Pour commencer, prenez le mélange numérique gouttelettes décongelées ou ddPCR et ajoutez-y des sondes, une amorce directe et une amorce inverse à température ambiante. Préparer le mélange principal pour chaque cible d’amplification en suivant la composition suggérée affichée à l’écran et ajuster les concentrations des amorces et des sondes au besoin. Tourbillonner le mélange soigneusement et le centrifuger brièvement dans une mini-centrifugeuse.
Ajouter l’enzyme de restriction et retourner pour mélanger. Ensuite, ajoutez 16,5 microlitres du mélange principal préparé à chaque puits d’une plaque PCR et scellez la plaque avec un film adhésif transparent. En utilisant le tampon de dilution de l’échantillon comme diluant, préparer des dilutions de contrôle de la qualité ou de CQ comme indiqué dans ce tableau qui représente les concentrations recommandées pour une vérification de l’exactitude et de la précision.
Diluer les échantillons lacrymaux avec un tampon de dilution de l’échantillon dans un rapport de 1 à 10 dans des tubes PCR de 0,2 millilitre et sceller les tubes. Chauffer les échantillons dans un thermocycleur à 95 degrés Celsius pendant 10 minutes, puis à 4 degrés Celsius pendant au moins 5 minutes. Retirer le film adhésif de la plaque de ddPCR contenant le mélange principal et ajouter 5,5 microlitres de dilution QC aux puits appropriés de la plaque de 96 puits, comme indiqué sur la carte des plaques.
Ajoutez ensuite 5,5 microlitres d’échantillon dans les puits. Ajouter 5,5 microlitres de tampon de dilution d’échantillon aux puits témoins sans gabarit ou NTC. Diluer 2x contrôle tampon ddPCR à un rapport de 1 à 2 en utilisant de l’eau sans nucléase et ajouter 22 microlitres du tampon à tous les puits vides d’une colonne.
Ajoutez un joint en aluminium perçable à la plaque et placez la plaque dans le scellant de plaque. Scellez la plaque pendant 5 secondes à 180 degrés Celsius. Tourbillonner la plaque à la vitesse maximale pendant au moins 30 secondes et centrifuger brièvement dans un essoreuse à plaques.
Sur l’écran tactile du générateur automatique de gouttelettes, sélectionnez les colonnes de la carte des plaques contenant les échantillons. Le pont de l’instrument s’allume pour indiquer quels consommables sont nécessaires. Chargez le générateur de gouttelettes de l’arrière vers l’avant.
Le voyant jaune passera du jaune au vert pour indiquer la suffisance des consommables. Placez un bloc froid et le porte-plaque de gouttelettes. Assurez-vous que le bloc est entièrement de couleur bleue et qu’aucun rose n’est visible.

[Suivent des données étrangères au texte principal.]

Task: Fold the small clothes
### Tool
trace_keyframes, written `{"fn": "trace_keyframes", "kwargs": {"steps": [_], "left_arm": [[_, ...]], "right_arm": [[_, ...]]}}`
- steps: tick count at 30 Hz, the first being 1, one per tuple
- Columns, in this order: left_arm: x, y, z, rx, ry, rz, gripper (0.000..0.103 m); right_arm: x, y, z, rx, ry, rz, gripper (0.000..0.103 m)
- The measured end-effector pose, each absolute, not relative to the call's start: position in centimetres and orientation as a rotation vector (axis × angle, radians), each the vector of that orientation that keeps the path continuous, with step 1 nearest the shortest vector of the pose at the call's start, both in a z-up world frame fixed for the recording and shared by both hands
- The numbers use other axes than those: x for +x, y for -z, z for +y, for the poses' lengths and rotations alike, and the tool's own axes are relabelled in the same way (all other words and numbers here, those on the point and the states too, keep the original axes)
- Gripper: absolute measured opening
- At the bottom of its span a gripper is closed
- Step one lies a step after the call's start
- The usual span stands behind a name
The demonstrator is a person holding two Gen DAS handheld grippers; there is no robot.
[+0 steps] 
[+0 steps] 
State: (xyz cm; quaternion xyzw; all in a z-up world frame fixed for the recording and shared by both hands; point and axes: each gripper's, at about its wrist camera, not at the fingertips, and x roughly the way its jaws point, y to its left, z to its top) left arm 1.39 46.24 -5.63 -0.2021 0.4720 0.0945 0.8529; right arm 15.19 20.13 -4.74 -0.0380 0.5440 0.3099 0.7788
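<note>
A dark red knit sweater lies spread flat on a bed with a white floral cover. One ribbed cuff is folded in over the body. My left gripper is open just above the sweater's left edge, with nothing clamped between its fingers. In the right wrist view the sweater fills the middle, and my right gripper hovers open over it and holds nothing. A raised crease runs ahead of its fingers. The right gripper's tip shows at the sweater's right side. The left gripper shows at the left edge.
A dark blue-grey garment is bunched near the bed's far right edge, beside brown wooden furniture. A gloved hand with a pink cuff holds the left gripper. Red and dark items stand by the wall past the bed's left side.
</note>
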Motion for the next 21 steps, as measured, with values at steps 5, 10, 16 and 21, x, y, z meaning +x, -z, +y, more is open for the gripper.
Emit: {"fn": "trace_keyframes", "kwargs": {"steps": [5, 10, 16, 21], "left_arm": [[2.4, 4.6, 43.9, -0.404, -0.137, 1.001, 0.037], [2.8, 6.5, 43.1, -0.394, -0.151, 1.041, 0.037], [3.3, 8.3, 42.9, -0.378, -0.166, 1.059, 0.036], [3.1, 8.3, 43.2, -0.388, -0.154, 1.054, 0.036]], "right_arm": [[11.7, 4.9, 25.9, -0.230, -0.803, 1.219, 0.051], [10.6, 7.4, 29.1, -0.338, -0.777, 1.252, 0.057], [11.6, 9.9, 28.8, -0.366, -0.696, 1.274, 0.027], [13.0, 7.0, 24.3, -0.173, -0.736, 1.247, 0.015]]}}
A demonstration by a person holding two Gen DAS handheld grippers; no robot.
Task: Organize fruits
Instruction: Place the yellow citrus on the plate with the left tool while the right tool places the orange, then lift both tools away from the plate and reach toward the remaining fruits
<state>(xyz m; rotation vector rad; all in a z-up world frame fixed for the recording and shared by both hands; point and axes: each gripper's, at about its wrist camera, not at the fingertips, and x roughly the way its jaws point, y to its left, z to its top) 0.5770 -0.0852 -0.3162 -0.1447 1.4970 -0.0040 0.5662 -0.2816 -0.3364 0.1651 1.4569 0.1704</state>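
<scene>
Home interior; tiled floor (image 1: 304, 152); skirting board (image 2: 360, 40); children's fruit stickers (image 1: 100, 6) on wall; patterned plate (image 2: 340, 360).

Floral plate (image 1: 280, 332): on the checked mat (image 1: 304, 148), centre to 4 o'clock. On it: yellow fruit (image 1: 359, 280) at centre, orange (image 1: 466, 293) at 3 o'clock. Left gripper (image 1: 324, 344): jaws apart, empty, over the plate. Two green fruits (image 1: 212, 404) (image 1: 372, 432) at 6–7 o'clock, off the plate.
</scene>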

Placez une nouvelle plaque ddPCR à 96 soudures dans le bloc froid. Placez la plaque PCR préparée dans le porte-plaque d’échantillonnage. Fermez le couvercle de la machine et appuyez sur Démarrer pour générer des gouttelettes.
Dans les 30 minutes, retirez la plaque contenant les gouttelettes du bloc froid. Ajoutez un joint en aluminium perçable à la plaque et placez la plaque dans le scellant de plaque. Scellez-le pendant cinq secondes à 180 degrés Celsius.

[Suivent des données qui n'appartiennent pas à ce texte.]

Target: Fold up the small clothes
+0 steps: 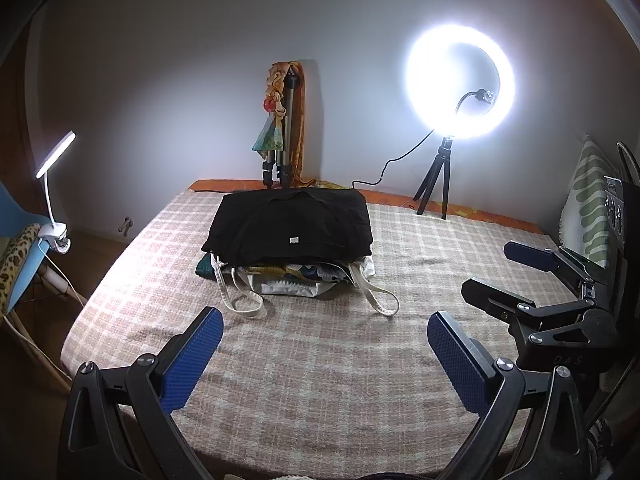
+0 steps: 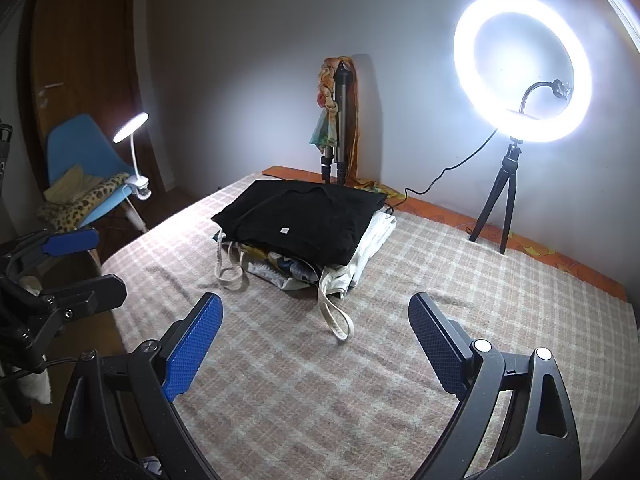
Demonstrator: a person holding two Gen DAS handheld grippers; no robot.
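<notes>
Above a checked blanket (image 1: 320, 360), I hold both grippers low and level, side by side, fingers pointing toward the far wall. My left gripper (image 1: 325, 354) is spread wide, its blue pads (image 1: 192, 356) apart with only blanket between them, gripping nothing. My right gripper (image 2: 316, 344) is likewise wide and holds nothing; it also shows at the right edge of the left view, and the left one at the left edge of the right view.

The clothes sit ahead of both tools, well apart from the fingers: a folded black shirt (image 1: 290, 226) with a small white tag lies on top of a pile (image 1: 296, 276) of pale and patterned pieces. Cream straps (image 2: 334, 316) trail from the pile toward me, one ending just ahead of my right gripper.

Behind the pile a folded tripod (image 1: 286, 136) draped with a scarf leans at the wall. A lit ring light (image 2: 522, 68) stands at the right, a clip lamp (image 2: 134, 152) on a blue chair (image 2: 80, 152) at the left.
</notes>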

Placez ensuite la plaque dans un thermocycleur compatible et entrez les conditions de cyclage affichées à l’écran. Chargez la plaque dans le lecteur de gouttelettes en vous assurant qu’il reste suffisamment d’huile de lecture et que le conteneur à déchets dispose de suffisamment d’espace. Enfin, appuyez sur le bouton de lecture du logiciel pour commencer à lire les gouttelettes.

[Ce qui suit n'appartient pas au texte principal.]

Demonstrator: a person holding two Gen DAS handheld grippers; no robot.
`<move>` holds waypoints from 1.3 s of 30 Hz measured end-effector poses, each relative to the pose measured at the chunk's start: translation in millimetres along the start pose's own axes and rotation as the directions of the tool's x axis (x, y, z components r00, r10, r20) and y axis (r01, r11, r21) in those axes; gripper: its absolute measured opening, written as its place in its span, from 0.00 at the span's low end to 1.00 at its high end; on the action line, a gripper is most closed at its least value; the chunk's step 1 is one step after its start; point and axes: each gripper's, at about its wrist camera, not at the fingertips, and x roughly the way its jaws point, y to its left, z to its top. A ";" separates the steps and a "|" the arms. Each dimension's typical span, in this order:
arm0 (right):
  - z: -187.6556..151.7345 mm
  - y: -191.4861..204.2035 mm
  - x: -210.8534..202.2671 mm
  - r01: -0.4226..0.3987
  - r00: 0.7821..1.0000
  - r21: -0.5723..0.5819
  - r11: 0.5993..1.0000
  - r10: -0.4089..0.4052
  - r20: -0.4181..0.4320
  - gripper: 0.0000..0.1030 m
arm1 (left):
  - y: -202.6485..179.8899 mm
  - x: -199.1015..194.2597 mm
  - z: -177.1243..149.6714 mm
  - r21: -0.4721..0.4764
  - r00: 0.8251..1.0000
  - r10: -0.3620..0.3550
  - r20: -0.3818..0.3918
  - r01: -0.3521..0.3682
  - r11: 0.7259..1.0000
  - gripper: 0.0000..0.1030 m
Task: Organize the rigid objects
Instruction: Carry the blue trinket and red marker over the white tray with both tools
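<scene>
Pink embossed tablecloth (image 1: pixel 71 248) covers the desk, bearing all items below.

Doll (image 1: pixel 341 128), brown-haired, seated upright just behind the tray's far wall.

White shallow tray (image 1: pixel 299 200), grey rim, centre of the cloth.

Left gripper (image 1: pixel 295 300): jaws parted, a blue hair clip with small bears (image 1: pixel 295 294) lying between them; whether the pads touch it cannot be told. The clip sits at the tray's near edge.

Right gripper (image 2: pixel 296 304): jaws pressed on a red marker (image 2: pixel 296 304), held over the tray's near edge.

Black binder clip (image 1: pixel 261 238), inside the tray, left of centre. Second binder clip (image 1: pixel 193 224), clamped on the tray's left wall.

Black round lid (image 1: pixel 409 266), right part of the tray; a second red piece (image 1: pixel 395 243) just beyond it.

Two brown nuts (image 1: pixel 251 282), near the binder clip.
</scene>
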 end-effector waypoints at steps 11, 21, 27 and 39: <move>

Une moyenne intra-essai pour chaque concentration dans chaque essai a été calculée et elle a été utilisée pour évaluer la précision et l’exactitude du test. Une précision inter-essais moyenne de 7,7% et une précision inter-essais absolue moyenne de 4,2% ont été trouvées pour tous les niveaux de CQ. L’exactitude et la précision entre les essais ont également été calculées à l’aide de la moyenne inter-essais de chaque niveau de CQ dans chaque lot.
Une précision inter-essais allant de 4 à 8,5 % et une précision absolue entre les essais allant de un à 3,2 % ont été trouvées. De même, pour l’échantillon lacrymal, une précision inter-essais moyenne de 3,7 % au niveau de pointe élevé et de 12,2 % au niveau de pointe faible et une précision absolue moyenne entre les essais de 11,3 % au niveau élevé et de 8,1 % au niveau bas ont été observées. Dans le cas du calcul inter-essais, on a constaté une précision de 5,5 % au niveau élevé et de 7,1 % au niveau bas et une précision absolue de 11,3 % au niveau élevé et de 8,1 % au niveau bas.